Scientists and patients are buzzing about DCA, an existing drug newly recognized as a potentially powerful cancer treatment. But, of course, more research is needed.
By Jerry Adler, Newsweek
Jan. 23, 2007 - There are no magic bullets in the fight against cancer: that's the first thing every responsible scientist mentions when discussing a possible new treatment, no matter how promising. For decades, research has emphasized the differences among the many kinds of cancer, their origins in the complex interplay between genes and environment, and the development of ever more sophisticated and tightly focused therapies. Everyone knows that cancer will not be cured the way antibiotics cure a staph infection.
If there were a magic bullet, though, it might be something like dichloroacetate, or DCA, a drug that kills cancer cells by exploiting a fundamental weakness found in a wide range of solid tumors. So far, though, it kills them just in test tubes and in rats infected with human cancer cells; it has never been tested against cancer in living human beings. There are countless compounds that can do the same thing that never turn into viable treatments. But DCA has one big advantage over most of those: it is an existing drug whose side effects are well-studied and relatively tolerable. Also, it's a small molecule that might be able to cross the blood-brain barrier to reach otherwise intractable brain tumors. Within days after a technical paper on DCA appeared in the journal Cancer Cell last week, the lead author, Dr. Evangelos Michelakis of the University of Alberta, was deluged with calls and e-mails from prospective patients—to whom he can say only, “Hang in there.” There are no magic bullets against cancer.
Still, Michelakis may be onto something important. "The work is very interesting, from a conceptual standpoint," says Dr. Dario Altieri, director of the cancer center at the University of Massachusetts Medical School in Worcester. DCA is a remarkably simple molecule related to acetic acid, better known as vinegar. It acts in the body to promote the activity of the mitochondria, the cellular structures where glucose is oxidized to provide energy; its main pharmaceutical use has been to treat certain rare metabolic disorders. But the mitochondria have another function: they initiate apoptosis, the fail-safe process by which cells with damaged DNA destroy themselves before they can do damage. This goes on continually in the body. But when a cell turns cancerous, it begins processing glucose outside the mitochondria; the mitochondria shut down, and the cell becomes immune to apoptosis—immortal, until it kills its own host. Researchers have assumed that the mitochondria in cancer cells were irreparably damaged. But Michelakis wondered if that was really true. With his colleagues he used DCA to turn back on the mitochondria in cancer cells—which promptly died.
Remarkably, Michelakis isn't even an oncologist; he's a cardiologist who was studying pulmonary hypertension, a deadly condition in which the cells lining the walls of the blood vessels in the lungs inexplicably proliferate. His research suggested that DCA could help that, too, but the possibility that he might be on the track of a treatment for cancer was too tempting to pass up.

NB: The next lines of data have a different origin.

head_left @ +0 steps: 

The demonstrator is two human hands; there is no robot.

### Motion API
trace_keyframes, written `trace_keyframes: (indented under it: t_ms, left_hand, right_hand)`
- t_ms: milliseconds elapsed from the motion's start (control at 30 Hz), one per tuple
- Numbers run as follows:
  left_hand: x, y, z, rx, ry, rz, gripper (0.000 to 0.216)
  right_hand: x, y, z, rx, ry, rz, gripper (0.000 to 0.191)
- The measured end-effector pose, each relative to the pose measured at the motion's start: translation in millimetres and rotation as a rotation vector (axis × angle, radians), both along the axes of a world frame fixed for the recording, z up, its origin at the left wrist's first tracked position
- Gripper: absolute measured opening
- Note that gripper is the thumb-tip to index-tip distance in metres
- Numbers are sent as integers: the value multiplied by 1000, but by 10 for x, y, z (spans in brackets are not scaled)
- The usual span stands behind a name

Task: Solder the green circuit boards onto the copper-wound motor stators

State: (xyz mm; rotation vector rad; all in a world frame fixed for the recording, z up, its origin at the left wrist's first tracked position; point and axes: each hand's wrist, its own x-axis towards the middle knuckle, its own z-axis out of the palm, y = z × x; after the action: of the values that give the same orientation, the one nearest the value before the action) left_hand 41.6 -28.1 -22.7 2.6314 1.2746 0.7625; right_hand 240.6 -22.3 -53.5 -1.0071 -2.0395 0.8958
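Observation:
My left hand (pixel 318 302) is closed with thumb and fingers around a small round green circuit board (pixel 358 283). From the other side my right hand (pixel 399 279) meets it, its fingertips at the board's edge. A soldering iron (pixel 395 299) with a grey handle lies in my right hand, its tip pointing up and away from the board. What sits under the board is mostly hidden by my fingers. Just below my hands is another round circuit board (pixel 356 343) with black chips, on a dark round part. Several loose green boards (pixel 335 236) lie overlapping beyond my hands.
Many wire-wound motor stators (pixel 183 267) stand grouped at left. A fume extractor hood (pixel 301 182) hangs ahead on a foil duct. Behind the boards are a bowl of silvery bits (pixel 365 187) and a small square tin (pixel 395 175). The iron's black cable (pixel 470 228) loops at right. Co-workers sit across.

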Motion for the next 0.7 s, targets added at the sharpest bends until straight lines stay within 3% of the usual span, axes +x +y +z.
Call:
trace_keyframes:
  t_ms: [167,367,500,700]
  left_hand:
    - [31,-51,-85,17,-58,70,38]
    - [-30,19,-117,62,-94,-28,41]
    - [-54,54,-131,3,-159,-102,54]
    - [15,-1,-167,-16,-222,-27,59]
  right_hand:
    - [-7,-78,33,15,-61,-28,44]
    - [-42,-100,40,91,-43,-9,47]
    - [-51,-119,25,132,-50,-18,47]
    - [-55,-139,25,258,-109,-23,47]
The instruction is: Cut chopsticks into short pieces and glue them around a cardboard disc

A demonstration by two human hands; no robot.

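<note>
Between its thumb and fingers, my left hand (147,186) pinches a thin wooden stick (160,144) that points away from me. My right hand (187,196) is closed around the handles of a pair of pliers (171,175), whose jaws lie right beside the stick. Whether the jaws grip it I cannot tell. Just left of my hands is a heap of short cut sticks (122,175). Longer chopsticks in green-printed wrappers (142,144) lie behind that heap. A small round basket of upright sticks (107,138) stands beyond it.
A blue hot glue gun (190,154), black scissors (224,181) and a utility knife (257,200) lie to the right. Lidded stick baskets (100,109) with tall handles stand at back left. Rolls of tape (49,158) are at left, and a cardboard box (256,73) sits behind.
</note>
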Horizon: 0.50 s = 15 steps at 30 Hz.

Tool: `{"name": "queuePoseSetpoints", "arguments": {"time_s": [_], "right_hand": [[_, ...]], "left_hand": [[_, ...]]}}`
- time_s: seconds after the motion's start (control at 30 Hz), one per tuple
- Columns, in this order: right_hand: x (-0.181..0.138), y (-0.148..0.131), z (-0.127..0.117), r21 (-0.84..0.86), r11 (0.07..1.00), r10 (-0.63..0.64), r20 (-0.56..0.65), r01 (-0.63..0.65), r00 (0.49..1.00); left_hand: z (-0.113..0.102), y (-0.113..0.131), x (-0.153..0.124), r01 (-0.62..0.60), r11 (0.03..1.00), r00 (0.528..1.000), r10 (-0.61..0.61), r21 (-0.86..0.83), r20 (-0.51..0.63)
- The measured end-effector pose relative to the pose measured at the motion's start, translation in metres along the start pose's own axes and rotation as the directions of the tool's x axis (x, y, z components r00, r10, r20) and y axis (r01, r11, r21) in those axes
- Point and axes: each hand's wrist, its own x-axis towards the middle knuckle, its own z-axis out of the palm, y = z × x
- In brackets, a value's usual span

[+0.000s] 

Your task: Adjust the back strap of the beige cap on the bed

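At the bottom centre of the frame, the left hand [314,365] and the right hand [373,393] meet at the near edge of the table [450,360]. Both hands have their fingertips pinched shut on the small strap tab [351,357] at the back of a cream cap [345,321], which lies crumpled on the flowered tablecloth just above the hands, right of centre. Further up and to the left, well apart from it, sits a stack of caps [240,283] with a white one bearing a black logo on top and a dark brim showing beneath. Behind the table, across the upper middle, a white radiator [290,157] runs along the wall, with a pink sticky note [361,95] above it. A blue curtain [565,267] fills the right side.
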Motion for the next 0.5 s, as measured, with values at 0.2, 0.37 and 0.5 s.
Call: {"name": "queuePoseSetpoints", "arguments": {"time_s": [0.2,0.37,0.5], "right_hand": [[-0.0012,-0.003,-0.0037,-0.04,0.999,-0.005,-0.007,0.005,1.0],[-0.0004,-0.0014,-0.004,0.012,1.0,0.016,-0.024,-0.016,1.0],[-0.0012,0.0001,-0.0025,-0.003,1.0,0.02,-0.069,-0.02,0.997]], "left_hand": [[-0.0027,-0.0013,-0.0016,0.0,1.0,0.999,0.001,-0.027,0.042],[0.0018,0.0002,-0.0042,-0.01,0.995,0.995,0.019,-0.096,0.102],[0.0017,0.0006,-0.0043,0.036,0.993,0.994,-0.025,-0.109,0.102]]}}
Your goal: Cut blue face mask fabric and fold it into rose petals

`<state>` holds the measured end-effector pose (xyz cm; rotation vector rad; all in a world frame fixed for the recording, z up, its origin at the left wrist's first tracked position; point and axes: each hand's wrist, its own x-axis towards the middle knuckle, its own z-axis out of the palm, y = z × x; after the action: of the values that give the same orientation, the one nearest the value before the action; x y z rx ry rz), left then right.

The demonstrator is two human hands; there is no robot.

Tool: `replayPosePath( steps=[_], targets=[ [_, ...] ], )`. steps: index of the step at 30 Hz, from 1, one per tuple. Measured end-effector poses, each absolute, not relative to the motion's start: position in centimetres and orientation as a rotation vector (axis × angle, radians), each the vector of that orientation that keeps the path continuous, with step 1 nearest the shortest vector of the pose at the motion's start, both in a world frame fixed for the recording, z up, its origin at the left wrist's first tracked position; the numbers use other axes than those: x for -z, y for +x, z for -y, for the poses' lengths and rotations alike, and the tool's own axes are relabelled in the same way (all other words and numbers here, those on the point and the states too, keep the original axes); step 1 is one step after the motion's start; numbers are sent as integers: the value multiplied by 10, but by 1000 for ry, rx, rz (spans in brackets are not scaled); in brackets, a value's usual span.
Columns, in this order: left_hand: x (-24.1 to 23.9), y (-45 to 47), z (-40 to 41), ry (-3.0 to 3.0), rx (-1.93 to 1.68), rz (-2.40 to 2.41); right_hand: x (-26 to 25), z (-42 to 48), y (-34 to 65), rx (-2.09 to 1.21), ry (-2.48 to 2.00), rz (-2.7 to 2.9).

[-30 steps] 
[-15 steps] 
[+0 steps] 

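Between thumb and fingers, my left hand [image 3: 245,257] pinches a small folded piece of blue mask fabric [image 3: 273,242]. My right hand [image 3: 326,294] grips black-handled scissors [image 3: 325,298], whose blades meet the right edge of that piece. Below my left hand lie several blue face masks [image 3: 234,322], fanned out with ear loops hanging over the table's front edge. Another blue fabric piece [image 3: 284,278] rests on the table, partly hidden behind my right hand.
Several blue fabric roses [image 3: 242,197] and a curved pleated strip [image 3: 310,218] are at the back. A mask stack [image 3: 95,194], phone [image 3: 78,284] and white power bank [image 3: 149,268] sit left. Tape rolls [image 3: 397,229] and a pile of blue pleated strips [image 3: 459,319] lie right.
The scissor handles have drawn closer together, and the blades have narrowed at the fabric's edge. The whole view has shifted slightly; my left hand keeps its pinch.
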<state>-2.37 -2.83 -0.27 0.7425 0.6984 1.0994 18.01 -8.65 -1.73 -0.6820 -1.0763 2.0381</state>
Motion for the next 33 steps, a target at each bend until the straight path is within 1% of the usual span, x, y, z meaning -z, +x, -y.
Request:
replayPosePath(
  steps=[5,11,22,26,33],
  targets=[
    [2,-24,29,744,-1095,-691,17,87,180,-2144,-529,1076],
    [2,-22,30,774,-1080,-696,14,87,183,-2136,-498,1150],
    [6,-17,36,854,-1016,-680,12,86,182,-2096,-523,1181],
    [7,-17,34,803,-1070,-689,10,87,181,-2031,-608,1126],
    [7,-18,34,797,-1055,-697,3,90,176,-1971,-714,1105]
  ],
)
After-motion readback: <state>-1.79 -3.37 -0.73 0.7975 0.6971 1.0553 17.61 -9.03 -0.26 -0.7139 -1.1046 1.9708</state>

One of the great things about DCA is that it's a simple compound, in the public domain, and could be produced for pennies a dose. But that's also a problem, because big drug companies are unlikely to spend a billion dollars or so on large-scale clinical trials for a compound they can't patent. So Michelakis and his colleagues Stephen Archer and John Mackey, with the support of the University of Alberta and the Alberta Cancer Board, are embarking on the process themselves, hoping to interest foundations or private philanthropists in underwriting their research.
They have one advantage: because DCA is already in use, they can combine Phase I trials, meant to establish safety, with Phase II, which look at whether the compound actually works. The first subjects, says Mackey, will probably be patients with breast, lung or colon cancers that have recurred after initial treatment—in other words, people without much hope of a cure. He would like nothing better than to offer them some hope. But again, he warns, in cancer, there are no magic bullets.